▶ _Instructions for the task_: Determine how many lines below hold the string "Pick". Reply with the number alone.

Segment Open

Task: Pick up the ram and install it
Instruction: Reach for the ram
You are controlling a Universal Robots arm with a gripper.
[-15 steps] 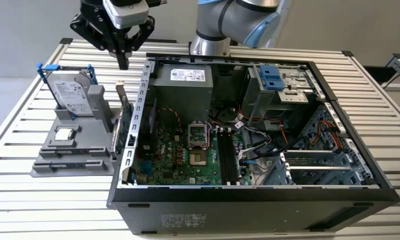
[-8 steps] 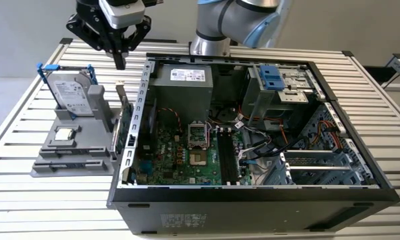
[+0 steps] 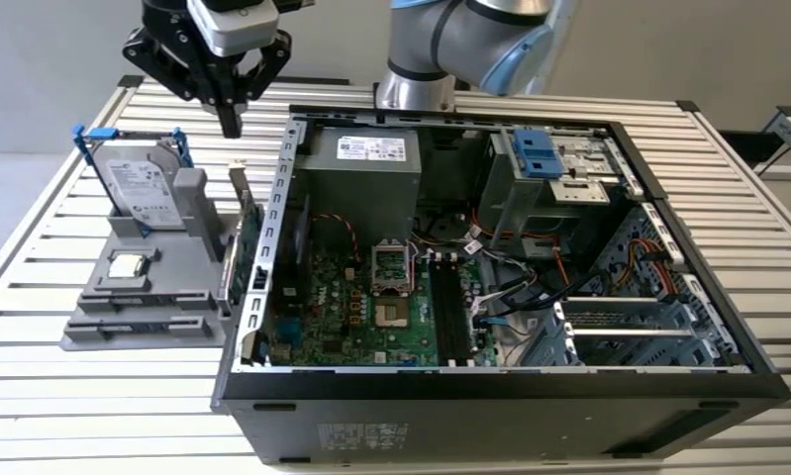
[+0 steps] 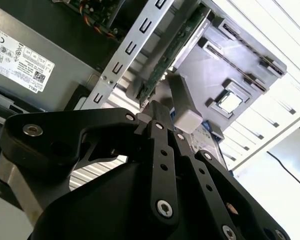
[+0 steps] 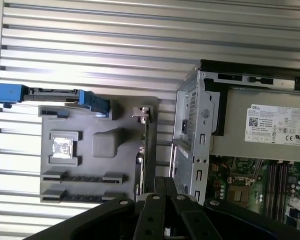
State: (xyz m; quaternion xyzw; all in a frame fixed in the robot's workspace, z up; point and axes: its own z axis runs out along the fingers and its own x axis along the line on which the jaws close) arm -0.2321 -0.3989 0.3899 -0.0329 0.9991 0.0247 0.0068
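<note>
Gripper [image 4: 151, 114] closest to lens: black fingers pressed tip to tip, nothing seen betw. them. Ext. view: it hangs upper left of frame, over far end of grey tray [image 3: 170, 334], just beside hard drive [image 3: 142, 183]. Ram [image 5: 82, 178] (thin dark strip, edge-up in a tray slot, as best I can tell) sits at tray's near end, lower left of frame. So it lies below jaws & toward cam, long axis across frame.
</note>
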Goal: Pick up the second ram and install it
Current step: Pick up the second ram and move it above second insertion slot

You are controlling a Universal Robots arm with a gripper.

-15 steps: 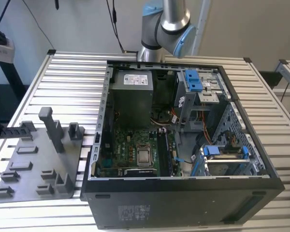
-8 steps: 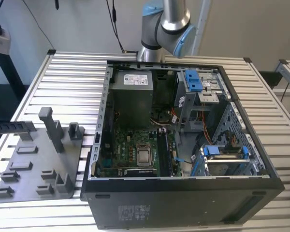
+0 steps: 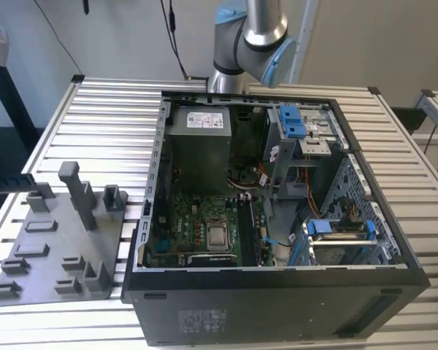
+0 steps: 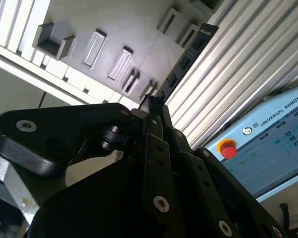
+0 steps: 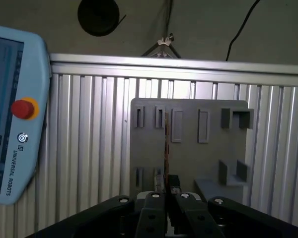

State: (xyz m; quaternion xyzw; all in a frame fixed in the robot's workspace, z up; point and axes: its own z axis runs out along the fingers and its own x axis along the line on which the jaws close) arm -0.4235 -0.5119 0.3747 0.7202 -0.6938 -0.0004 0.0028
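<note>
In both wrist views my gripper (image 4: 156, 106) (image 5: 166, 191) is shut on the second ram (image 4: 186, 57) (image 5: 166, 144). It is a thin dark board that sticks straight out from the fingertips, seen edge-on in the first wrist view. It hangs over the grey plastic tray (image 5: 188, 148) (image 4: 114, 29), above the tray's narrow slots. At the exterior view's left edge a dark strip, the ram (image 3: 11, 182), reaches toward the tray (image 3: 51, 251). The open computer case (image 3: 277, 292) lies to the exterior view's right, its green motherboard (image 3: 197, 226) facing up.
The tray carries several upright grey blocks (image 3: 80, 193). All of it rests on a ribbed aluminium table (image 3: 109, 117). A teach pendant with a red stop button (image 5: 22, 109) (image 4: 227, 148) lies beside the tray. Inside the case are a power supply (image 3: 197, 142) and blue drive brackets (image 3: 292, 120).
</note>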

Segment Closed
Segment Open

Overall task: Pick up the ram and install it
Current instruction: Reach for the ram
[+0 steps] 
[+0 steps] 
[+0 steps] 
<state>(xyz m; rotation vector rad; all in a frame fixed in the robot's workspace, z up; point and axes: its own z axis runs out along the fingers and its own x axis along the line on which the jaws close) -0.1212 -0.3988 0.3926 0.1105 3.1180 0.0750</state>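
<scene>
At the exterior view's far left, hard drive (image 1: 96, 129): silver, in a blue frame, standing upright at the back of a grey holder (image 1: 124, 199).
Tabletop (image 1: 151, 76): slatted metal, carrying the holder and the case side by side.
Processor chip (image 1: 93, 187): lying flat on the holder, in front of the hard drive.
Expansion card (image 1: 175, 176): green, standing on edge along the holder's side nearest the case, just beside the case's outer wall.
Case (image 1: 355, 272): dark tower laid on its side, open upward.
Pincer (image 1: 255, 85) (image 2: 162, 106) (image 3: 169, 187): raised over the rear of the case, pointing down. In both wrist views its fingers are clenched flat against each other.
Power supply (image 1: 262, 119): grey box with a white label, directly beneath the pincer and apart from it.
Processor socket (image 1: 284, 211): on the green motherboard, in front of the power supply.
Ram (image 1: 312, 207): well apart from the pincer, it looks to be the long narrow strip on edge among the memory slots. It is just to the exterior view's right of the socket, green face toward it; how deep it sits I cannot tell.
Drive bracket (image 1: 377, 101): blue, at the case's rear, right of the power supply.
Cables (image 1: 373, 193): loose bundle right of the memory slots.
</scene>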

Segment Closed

▶ _Solution_: 4